# Geodesic Structure Analysis

The following is an actual structural report for a geodesic dome connector invented by Leith Aitchison of Domedimensions in Australia. Not only is this a very clever and sophisticated product, it was professionally analyzed by an engineering firm. Here below is the result.

For those who prefer to read the analysis  in PDF format, here is the link to the document.

## INTRODUCTION

The purpose of this report is to analyze the 9 meter geodesic dome manufactured by Dome Dimensions to determine the safe working load of the structure. It has been assessed in accordance with AS4100 for steel structures and AS1170 for loading conditions.

Figure 1: Dome Dimensions geodesic dome

Figure 2: Dome Dimensions geodesic hub joint

## DOME CHARACTERISTICS

The geodesic characteristics of the Dome Dimensions 9 m dome are listed in Table 1.

Table 1: Dome Dimensions 9 m dome characteristics

The materials used in the construction of the Dome Dimensions 9 m dome are listed in Table 2.

Table 2: Construction materials

The mass of the geodesic dome has been calculated using the items listed in Table 3.

Table 3: Dome mass

## ASSUMPTIONS

The following assumptions have been made in this analysis.

• The canvas canopy has been represented as a series of vertical loads applied at each node. In reality there will be an additional horizontal component as the tarp tension acts in a direction normal to the dome surface.
• Wind loading is assumed to act in a direction parallel to the ground plane on the vertical projected area of the dome.
• It is assumed that working loads are suspended from the geometric centre of a node. In reality any mass suspended from a node will be attached via a bolt thus offsetting the load from the node centre. This will create a small torque component not accounted for in this analysis.
• The dome is assumed to be mounted on flat level ground
• It is assumed that each member on the base of the dome is fixed to the ground via a stake or similar means.
• The safe working load of this structure has been assessed against a serviceability state criterion and an ultimate state criterion. The serviceability state criterion is designed to ensure the structure does not experience any permanent deformation of parts under normal operating conditions. The ultimate state criterion is designed to ensure the structure does not collapse under the worst-case conditions, although some members may experience local yielding.

## REFERENCED STANDARDS

AS 1170: 2002:  Structural Design Actions
AS 4100: 1998:  Steel Structures
AISC -  ASD:        Allowable Stress Design – Buckling of Compact Rolled Shapes

## FAILURE MODES

This section examines the most likely cause of structural failure. The weakest member in the structure is determined by comparing the magnitude of the force for each failure mode.

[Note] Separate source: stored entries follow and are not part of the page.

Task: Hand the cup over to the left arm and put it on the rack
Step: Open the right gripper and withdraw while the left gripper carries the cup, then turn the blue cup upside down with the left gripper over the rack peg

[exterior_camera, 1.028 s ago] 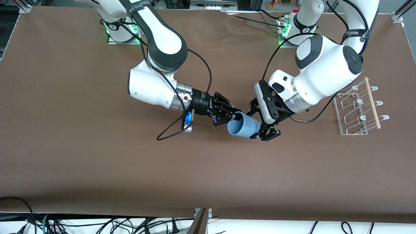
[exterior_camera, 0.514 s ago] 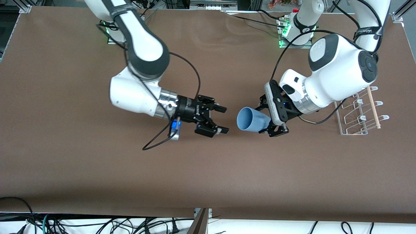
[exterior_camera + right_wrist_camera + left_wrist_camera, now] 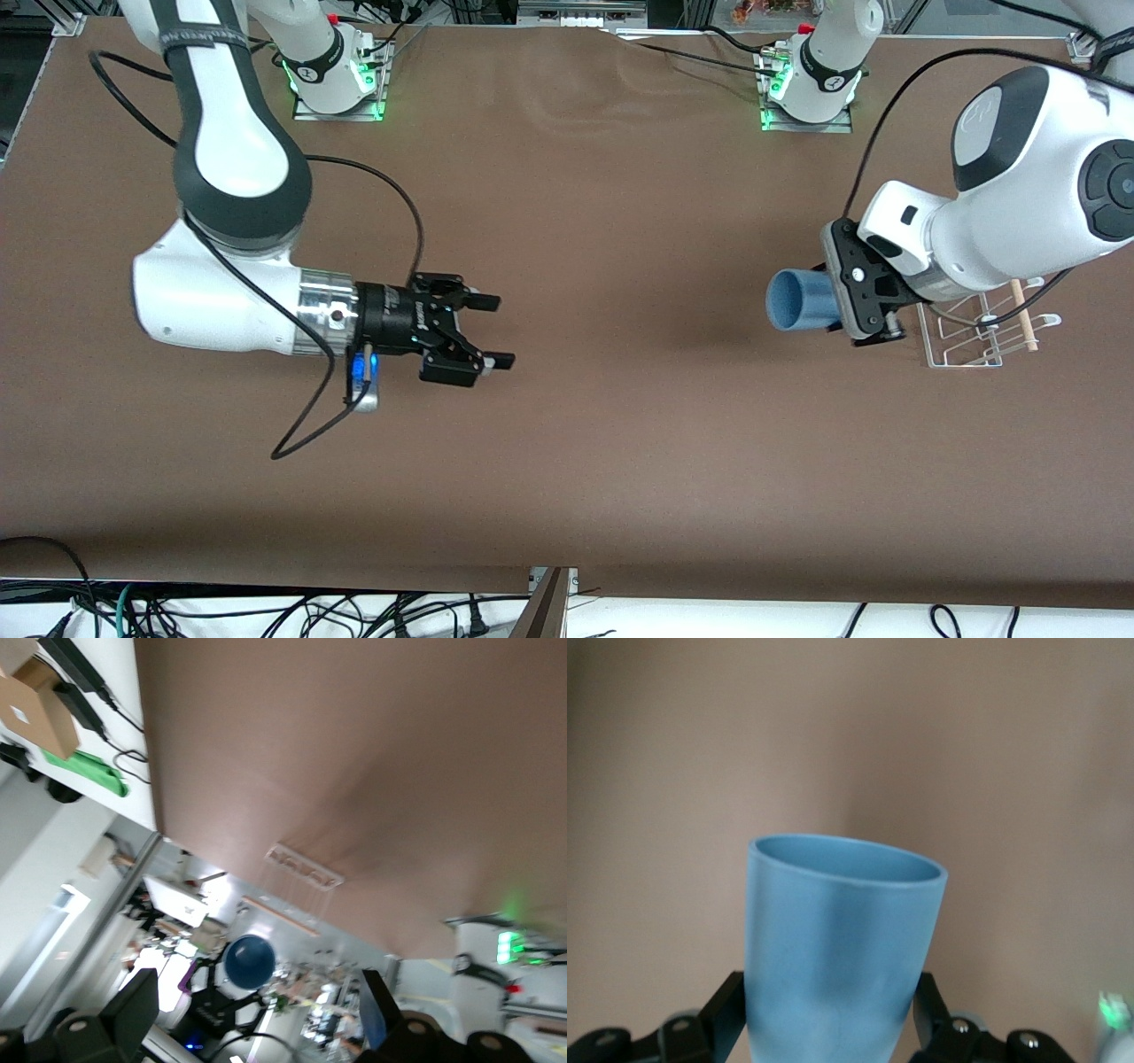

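Note:
My left gripper (image 3: 837, 306) is shut on the base of the light-blue cup (image 3: 799, 299). It holds the cup on its side above the table, mouth toward the right arm's end, just beside the white wire rack (image 3: 979, 330). In the left wrist view the cup (image 3: 842, 930) fills the space between the black fingers (image 3: 725, 1014). My right gripper (image 3: 498, 330) is open and empty over the table toward the right arm's end. In the right wrist view its gripper (image 3: 257, 1014) holds nothing, and the cup (image 3: 249, 961) and rack (image 3: 304, 865) show far off.
The rack's wooden dowel (image 3: 1021, 312) is partly covered by the left arm's wrist. A black cable (image 3: 354, 416) loops from the right wrist down to the brown table (image 3: 620, 425). The arm bases (image 3: 337, 71) stand at the table's edge farthest from the front camera.
The right gripper let go of the cup and drew back toward its own end of the table. The left gripper carried the cup from the table's middle to beside the rack.

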Controlling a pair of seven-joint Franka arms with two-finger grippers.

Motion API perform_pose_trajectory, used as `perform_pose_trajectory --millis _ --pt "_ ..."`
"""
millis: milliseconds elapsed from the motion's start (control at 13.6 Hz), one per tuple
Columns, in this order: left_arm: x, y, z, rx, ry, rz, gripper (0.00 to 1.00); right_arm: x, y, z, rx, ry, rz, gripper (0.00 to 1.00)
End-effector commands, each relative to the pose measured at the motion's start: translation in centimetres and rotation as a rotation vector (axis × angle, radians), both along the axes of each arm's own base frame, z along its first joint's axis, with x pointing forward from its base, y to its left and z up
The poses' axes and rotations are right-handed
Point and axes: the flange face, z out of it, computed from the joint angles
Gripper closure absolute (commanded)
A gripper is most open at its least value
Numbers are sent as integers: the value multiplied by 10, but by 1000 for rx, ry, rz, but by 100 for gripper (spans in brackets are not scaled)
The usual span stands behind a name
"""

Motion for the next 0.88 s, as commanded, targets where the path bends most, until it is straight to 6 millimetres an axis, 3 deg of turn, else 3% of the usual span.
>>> perform_pose_trajectory --millis 0,220,367,588,808 --pt "-14 18 6 223 79 -5 82 -15 -49 20 -96 -56 113 0" --pt "-26 55 4 524 175 3 81 -35 -112 32 -190 -121 291 0" --pt "-30 69 -3 675 217 34 81 -54 -141 43 -285 -166 384 0" --pt "-18 99 -37 863 290 80 81 -84 -192 45 -445 -233 499 0" --pt "-1 113 -78 1060 309 69 80 -98 -241 41 -570 -257 589 0"
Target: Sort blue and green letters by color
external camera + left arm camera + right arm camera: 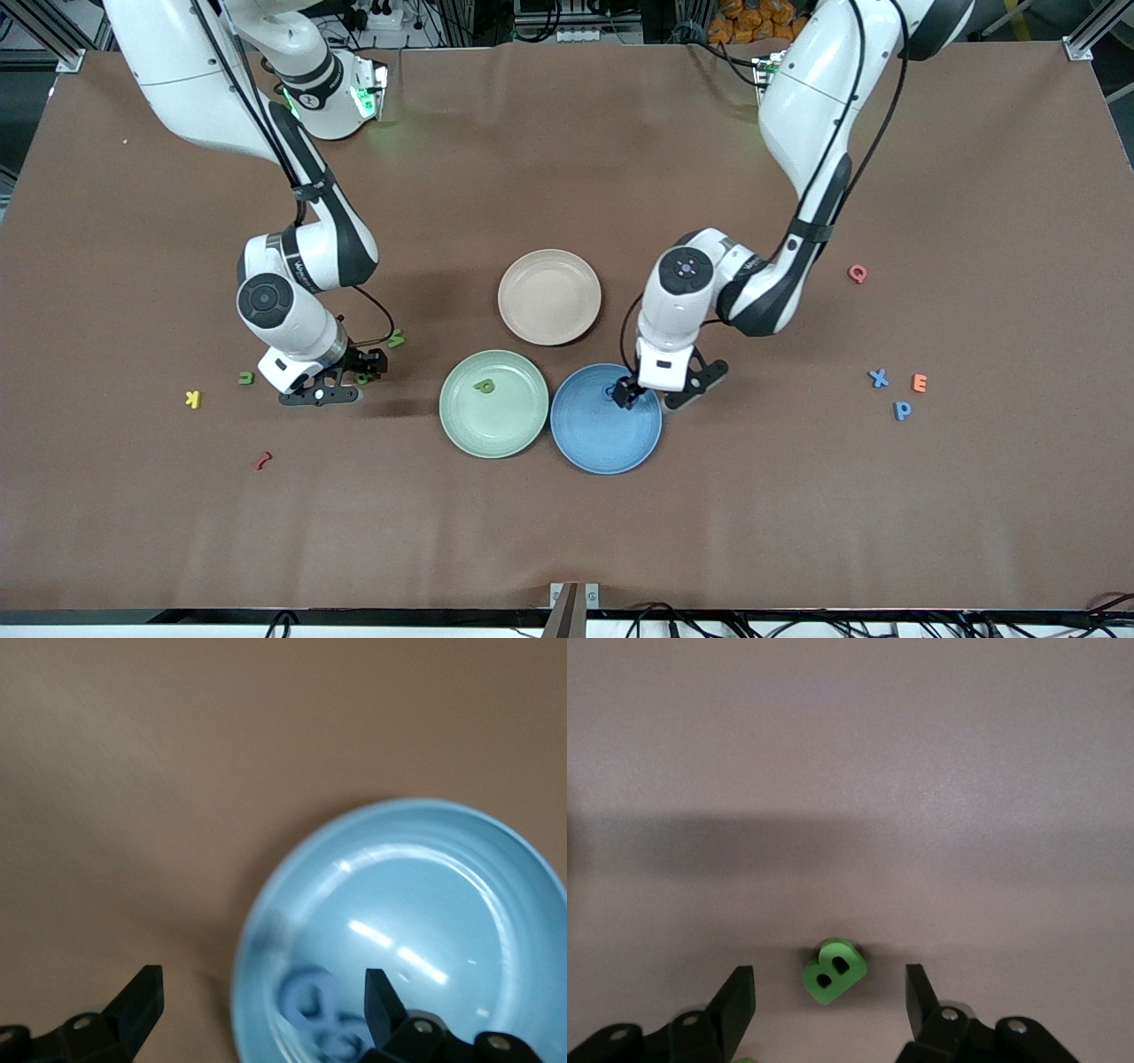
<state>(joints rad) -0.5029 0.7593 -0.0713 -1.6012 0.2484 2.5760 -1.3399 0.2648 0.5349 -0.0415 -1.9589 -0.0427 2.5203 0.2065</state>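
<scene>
Front view: left tool (627, 393) spread over blue plate (606, 443) rim; right tool (370, 366) spread, straddling green letter (834, 971).

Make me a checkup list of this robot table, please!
Surface: brown table, three plates.
Job's things: blue letters in blue plate; green letter in green plate; green B, X, P on table.
Clutter: K, red letter, Q, E, pink plate.
Grippers: left tool open over blue plate; right tool open around green B.
Cables: on arms, along table edges.
Surroundings: metal frame.
</scene>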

Table 4 lists each failure mode examined here with the corresponding strut force. It can be seen that the node is the weakest component in the structure and is expected to yield at approximately 6.0 kN of applied load from the strut.

## Strut Buckling

Table 5: Strut characteristics
Figure 3: Strut buckling analysis

The buckling strength of the longest member has been assessed in accordance with the AISC (American Institute of Steel Construction) standard using the allowable stress design (ASD) method for compact rolled shapes. The characteristics of each of the struts are shown in Table 5.

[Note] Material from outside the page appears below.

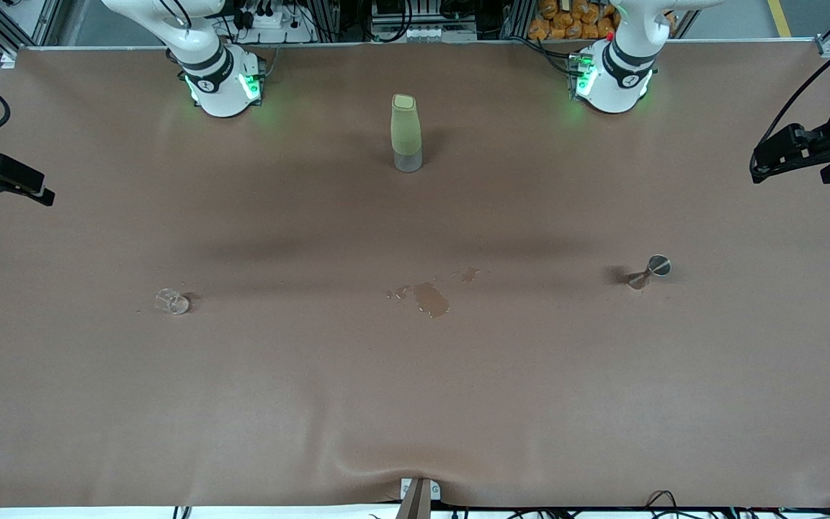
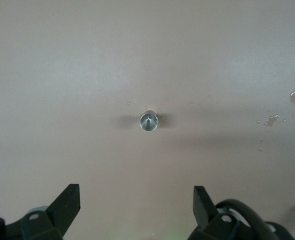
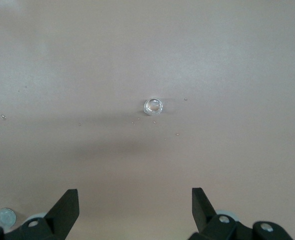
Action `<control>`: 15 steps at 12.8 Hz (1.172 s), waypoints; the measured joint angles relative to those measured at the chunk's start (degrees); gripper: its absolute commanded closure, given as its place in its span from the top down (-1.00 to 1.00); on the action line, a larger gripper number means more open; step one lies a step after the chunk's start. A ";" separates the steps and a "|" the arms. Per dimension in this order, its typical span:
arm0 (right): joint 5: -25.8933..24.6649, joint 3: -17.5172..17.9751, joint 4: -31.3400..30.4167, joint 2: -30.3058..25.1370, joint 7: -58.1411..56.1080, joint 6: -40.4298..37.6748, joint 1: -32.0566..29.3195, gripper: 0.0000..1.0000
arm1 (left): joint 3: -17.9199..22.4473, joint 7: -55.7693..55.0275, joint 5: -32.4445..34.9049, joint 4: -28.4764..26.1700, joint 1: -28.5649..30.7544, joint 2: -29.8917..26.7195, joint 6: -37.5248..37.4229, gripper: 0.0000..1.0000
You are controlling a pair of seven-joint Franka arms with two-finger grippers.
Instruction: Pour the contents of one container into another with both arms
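Both wide open, empty: left end effector point(image 2: 136, 210) above small steel jigger point(image 1: 650, 271), right end effector point(image 3: 135, 210) above tiny clear glass point(image 1: 171, 301). Risk: wet brown tabletop point(image 1: 314, 404), puddle point(image 1: 431, 298) at jigger's 9 o'clock; tipping, slipping on grasp.

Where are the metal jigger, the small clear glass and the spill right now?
metal jigger point(image 1: 651, 271), front view, on its narrow waist.
small clear glass point(image 1: 171, 301), front view, on its clear body.
spill point(image 1: 431, 298), front view, on the middle of the largest puddle.
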 measured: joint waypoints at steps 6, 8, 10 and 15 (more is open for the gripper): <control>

Table 6 shows the calculations used to determine the buckling strength of the longest  member in both the pined and fixed axes. The strut is weakest in buckling about its  fixed (Z) axis. Buckling is expected to occur at 47.2 kN.

Table 6: Strut buckling calculations

## Bolt Failure

Strut fasteners are M10, grade 8.8 button head cap screws. Table 7 shows the calculations used to determine the shear capacity of these bolts. These calculations have been completed in accordance with AS4100:1998. It can be seen that the nominal shear capacity of these bolts is 60 kN and the design capacity is 48 kN

Table 7: Bolt shear capacity

The strut may fail in the region around the bolt due to localized stresses. Two failure modes have been investigated here. The strut may yield due to an excessive compressive force on the bolt-bearing surface; it may also fail in shear as the bolt tries to pull through the strut material holding it captive. The calculations in table 8 have been used to determine the approximate forces at which these failures will occur. It can be seen that the strut material will begin to yield in compression around the bolt at approximately 14 kN.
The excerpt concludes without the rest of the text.